Using the listing below, set down each line from the line containing "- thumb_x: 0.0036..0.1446" through the line containing "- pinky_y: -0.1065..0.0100", both ends included, exactly and with nothing added.

== DATA TO PROCESS

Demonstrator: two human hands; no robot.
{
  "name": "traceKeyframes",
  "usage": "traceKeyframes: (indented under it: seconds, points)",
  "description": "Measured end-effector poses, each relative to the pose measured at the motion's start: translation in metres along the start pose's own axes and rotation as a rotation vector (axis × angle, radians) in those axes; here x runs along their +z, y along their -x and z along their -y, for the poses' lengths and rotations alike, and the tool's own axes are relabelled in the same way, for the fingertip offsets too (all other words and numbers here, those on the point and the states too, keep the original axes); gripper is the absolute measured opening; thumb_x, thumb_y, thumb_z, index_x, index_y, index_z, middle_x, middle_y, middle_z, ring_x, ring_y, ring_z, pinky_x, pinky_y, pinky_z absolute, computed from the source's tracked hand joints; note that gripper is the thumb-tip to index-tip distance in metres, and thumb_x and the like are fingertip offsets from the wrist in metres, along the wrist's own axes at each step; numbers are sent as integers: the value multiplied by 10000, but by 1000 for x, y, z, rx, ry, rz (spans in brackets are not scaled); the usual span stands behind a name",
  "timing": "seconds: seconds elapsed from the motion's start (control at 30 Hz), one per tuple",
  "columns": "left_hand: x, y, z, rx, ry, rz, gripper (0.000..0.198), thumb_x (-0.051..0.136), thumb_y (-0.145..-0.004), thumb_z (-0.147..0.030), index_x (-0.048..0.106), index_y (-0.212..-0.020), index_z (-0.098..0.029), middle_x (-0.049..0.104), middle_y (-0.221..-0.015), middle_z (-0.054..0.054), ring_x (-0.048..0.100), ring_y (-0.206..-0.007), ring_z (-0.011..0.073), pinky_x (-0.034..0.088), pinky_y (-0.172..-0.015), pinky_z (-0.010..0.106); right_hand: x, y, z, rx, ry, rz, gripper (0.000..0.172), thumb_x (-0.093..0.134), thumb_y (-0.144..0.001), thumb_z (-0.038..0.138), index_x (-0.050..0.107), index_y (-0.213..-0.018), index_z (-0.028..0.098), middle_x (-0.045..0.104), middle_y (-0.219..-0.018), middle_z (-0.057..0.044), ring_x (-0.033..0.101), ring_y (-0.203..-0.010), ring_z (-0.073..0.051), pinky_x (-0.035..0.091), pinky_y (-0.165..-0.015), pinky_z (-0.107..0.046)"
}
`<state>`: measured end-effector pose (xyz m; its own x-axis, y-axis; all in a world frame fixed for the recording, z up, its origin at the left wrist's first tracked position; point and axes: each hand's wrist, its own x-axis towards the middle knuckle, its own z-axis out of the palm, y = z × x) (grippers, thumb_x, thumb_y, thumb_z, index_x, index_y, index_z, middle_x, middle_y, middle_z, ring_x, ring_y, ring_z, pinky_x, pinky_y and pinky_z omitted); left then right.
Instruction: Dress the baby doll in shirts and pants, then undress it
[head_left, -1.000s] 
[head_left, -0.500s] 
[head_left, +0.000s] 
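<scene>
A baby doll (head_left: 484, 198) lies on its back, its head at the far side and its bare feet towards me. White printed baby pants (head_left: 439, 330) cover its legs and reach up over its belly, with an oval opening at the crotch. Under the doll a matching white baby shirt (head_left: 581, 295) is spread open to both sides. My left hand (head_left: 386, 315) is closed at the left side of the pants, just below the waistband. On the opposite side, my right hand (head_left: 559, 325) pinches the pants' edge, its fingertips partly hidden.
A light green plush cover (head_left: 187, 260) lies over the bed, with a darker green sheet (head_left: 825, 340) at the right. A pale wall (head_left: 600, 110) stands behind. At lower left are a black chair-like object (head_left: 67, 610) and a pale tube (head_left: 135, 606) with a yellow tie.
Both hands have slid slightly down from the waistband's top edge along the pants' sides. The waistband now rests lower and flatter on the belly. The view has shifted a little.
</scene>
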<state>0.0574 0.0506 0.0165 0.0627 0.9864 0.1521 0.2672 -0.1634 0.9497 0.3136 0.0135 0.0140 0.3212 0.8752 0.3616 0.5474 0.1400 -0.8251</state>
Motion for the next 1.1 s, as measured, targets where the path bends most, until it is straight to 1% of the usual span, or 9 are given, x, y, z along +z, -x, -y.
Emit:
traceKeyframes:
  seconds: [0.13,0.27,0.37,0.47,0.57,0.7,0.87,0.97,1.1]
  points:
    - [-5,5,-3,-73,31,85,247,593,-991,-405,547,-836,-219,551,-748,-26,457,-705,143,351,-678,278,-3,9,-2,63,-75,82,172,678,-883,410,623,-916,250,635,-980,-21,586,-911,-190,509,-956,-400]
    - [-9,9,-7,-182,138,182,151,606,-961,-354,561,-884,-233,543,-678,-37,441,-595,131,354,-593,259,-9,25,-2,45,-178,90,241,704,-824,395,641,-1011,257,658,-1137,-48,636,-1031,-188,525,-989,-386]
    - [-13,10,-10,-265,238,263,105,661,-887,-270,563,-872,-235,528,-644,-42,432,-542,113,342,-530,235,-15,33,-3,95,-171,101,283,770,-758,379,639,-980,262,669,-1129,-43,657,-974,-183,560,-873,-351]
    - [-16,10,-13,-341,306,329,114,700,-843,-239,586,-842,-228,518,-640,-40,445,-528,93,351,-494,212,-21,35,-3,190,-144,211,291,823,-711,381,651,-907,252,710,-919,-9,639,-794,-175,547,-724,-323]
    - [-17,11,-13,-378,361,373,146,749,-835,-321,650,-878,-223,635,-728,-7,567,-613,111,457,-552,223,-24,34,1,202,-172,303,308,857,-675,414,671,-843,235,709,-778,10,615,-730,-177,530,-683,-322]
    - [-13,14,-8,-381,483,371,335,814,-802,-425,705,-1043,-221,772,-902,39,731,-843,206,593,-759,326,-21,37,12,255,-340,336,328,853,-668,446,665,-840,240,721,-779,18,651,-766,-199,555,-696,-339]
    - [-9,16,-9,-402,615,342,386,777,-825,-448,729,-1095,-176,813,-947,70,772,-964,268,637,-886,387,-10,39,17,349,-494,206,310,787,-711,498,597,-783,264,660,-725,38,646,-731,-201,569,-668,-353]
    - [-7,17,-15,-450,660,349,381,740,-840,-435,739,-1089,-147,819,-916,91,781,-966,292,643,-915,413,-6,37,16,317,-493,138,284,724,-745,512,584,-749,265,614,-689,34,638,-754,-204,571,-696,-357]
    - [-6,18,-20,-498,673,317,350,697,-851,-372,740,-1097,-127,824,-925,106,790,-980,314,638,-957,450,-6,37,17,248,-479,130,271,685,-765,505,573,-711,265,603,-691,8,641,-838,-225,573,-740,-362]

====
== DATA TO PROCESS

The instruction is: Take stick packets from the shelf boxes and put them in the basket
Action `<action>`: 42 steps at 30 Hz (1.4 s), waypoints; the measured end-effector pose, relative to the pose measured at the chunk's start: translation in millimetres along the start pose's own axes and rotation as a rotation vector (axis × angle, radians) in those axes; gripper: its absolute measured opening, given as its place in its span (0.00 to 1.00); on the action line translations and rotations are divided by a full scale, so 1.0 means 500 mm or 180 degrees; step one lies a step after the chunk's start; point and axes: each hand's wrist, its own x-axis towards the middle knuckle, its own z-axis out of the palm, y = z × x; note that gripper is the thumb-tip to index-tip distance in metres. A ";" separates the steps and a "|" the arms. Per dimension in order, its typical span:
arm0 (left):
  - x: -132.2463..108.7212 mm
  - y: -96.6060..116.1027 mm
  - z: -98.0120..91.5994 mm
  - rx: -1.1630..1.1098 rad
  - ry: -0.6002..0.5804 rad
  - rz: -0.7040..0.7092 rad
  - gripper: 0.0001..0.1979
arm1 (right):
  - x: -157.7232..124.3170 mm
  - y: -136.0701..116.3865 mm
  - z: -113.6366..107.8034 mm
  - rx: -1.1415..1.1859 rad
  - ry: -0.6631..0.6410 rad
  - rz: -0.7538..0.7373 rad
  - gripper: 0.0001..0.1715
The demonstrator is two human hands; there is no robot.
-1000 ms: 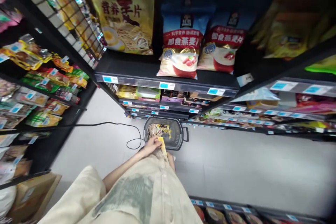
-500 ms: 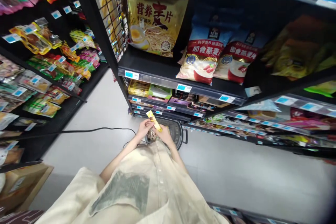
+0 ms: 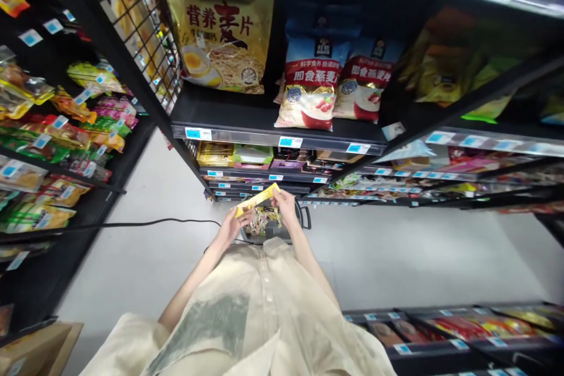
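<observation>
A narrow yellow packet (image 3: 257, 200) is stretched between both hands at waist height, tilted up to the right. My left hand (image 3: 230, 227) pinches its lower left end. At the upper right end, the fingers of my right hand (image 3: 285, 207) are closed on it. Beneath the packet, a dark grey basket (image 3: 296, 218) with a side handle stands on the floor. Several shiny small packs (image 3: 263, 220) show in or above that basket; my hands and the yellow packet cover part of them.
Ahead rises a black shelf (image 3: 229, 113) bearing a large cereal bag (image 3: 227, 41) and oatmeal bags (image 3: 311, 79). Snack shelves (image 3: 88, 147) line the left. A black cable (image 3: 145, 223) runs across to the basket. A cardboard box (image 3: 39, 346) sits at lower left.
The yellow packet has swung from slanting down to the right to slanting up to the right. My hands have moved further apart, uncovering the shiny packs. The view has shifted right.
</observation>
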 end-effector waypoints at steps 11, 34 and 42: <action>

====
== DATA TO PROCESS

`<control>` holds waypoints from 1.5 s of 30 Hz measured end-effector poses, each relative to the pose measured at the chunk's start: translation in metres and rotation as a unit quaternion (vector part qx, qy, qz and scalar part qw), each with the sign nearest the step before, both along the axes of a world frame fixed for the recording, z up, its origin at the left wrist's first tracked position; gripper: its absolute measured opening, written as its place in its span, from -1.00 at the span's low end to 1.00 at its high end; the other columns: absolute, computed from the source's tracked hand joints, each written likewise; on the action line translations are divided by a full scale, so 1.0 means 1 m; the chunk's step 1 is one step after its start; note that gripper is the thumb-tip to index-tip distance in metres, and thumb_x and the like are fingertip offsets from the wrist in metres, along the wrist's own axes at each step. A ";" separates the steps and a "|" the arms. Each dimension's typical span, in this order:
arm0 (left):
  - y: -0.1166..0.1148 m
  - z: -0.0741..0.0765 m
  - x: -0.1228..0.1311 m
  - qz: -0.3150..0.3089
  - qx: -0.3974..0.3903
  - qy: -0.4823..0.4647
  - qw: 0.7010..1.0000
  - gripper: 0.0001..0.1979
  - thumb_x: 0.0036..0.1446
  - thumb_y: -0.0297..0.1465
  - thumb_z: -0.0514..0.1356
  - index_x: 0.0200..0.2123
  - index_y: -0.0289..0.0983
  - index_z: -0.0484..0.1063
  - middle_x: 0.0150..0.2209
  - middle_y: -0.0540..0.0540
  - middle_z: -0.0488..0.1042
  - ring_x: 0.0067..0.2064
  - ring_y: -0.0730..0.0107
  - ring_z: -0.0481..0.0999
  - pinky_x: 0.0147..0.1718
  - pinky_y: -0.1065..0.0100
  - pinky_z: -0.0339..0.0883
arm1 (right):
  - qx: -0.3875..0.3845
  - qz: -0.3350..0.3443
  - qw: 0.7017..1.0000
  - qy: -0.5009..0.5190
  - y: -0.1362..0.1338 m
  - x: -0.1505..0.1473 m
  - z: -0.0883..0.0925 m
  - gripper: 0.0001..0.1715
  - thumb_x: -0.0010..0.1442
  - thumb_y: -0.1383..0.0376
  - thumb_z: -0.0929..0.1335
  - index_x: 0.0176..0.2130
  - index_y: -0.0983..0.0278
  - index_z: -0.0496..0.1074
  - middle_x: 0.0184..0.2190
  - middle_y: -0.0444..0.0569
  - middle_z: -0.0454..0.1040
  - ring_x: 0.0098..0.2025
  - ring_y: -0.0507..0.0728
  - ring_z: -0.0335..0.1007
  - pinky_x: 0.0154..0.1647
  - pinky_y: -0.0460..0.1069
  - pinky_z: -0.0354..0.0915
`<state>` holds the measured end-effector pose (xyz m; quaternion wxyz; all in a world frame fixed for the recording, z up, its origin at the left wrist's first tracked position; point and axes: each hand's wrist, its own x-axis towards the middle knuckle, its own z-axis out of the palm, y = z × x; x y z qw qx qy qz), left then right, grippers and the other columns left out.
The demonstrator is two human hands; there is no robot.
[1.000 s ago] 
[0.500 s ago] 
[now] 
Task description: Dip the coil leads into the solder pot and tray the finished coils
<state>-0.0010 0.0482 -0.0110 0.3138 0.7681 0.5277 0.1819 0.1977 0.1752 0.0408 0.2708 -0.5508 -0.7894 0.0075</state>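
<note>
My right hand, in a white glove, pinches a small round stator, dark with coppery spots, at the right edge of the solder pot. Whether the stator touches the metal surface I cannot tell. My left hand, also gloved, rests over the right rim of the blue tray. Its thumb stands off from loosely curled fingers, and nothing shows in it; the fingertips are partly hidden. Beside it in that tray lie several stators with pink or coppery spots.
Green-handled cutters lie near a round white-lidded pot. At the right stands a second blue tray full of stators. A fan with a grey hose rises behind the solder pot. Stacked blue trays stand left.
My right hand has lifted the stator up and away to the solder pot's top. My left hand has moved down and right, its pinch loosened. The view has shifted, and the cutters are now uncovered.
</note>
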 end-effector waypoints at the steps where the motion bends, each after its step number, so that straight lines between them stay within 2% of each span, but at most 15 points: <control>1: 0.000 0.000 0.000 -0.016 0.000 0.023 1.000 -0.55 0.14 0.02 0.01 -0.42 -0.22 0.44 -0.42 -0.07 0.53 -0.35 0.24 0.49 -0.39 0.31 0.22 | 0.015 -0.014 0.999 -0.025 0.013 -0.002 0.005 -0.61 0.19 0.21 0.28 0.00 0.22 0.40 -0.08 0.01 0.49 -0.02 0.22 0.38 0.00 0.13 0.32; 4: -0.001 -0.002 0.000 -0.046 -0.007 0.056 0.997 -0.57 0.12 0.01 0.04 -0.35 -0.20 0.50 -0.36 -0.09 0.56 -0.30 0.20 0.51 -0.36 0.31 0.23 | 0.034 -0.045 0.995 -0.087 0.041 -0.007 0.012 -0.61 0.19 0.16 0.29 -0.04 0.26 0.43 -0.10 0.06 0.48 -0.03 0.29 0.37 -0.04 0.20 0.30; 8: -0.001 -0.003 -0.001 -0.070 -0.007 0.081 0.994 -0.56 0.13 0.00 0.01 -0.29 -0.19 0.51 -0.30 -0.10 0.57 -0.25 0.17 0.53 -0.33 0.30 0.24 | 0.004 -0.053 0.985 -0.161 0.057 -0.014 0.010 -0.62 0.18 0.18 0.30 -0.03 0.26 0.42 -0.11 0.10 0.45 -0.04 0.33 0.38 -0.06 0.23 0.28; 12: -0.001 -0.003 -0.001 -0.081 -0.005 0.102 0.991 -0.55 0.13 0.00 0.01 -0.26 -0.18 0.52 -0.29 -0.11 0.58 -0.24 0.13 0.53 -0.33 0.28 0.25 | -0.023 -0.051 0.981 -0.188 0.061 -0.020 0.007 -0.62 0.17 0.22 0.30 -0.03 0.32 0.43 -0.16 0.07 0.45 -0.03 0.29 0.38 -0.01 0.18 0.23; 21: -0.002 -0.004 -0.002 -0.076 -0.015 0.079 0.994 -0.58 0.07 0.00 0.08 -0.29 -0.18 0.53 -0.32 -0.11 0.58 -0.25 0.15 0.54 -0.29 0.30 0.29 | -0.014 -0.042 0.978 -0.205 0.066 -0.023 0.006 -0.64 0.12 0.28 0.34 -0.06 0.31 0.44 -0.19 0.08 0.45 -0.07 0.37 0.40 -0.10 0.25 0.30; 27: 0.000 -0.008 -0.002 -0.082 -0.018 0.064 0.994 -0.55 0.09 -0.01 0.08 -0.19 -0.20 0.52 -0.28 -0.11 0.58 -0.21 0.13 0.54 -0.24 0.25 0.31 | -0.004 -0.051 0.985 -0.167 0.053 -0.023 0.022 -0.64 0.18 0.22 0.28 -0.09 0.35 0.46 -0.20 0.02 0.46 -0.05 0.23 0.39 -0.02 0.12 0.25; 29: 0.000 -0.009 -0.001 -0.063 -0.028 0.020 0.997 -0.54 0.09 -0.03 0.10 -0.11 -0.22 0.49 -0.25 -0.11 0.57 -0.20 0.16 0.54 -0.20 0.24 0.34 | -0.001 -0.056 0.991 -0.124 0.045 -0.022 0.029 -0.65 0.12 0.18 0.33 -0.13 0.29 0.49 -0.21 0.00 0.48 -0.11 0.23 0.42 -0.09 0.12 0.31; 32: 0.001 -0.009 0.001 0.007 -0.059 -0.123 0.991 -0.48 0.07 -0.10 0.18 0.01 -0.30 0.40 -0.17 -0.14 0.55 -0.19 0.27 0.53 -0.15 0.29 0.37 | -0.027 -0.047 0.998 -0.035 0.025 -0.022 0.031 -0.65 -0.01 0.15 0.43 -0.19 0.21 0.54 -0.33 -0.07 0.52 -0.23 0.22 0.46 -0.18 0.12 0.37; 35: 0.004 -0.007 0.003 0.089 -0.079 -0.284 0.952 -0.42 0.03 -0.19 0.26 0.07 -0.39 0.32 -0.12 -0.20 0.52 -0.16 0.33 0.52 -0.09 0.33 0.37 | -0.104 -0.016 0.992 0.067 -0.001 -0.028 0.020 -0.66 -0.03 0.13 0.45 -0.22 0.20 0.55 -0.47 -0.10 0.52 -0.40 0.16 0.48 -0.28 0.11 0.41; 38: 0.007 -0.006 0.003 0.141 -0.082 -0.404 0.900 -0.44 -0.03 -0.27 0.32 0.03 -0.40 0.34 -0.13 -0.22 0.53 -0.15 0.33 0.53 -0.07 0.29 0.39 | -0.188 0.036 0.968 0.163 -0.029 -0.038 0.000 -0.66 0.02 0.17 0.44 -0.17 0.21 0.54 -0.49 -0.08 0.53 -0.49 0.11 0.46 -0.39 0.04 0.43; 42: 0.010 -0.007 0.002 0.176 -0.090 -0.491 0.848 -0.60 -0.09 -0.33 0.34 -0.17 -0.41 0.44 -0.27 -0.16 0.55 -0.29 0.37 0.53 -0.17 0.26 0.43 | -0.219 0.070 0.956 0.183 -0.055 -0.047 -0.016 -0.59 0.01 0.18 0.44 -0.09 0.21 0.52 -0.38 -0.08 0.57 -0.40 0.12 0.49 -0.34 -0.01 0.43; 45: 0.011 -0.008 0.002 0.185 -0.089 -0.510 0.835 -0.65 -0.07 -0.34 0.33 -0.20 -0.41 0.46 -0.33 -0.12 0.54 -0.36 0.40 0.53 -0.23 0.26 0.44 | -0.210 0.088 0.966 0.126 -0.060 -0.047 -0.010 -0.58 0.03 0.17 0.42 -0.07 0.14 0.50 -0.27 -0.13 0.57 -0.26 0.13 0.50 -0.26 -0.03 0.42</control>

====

# [ANSWER]
  - thumb_x: 0.0036..0.1446
  - thumb_y: -0.0297..0.1465
  - thumb_z: -0.0514..0.1356
  - index_x: 0.0200..0.2123
  - index_y: -0.0289..0.0983
  - index_z: -0.0484..0.1063
  - middle_x: 0.0150..0.2209
  - middle_y: -0.0540..0.0540
  - middle_z: -0.0488..0.1042
  - ring_x: 0.0067..0.2064
  - ring_y: -0.0730..0.0107
  - ring_z: -0.0481..0.0999
  - pinky_x: 0.0147..0.1718
  - pinky_y: -0.1065..0.0100

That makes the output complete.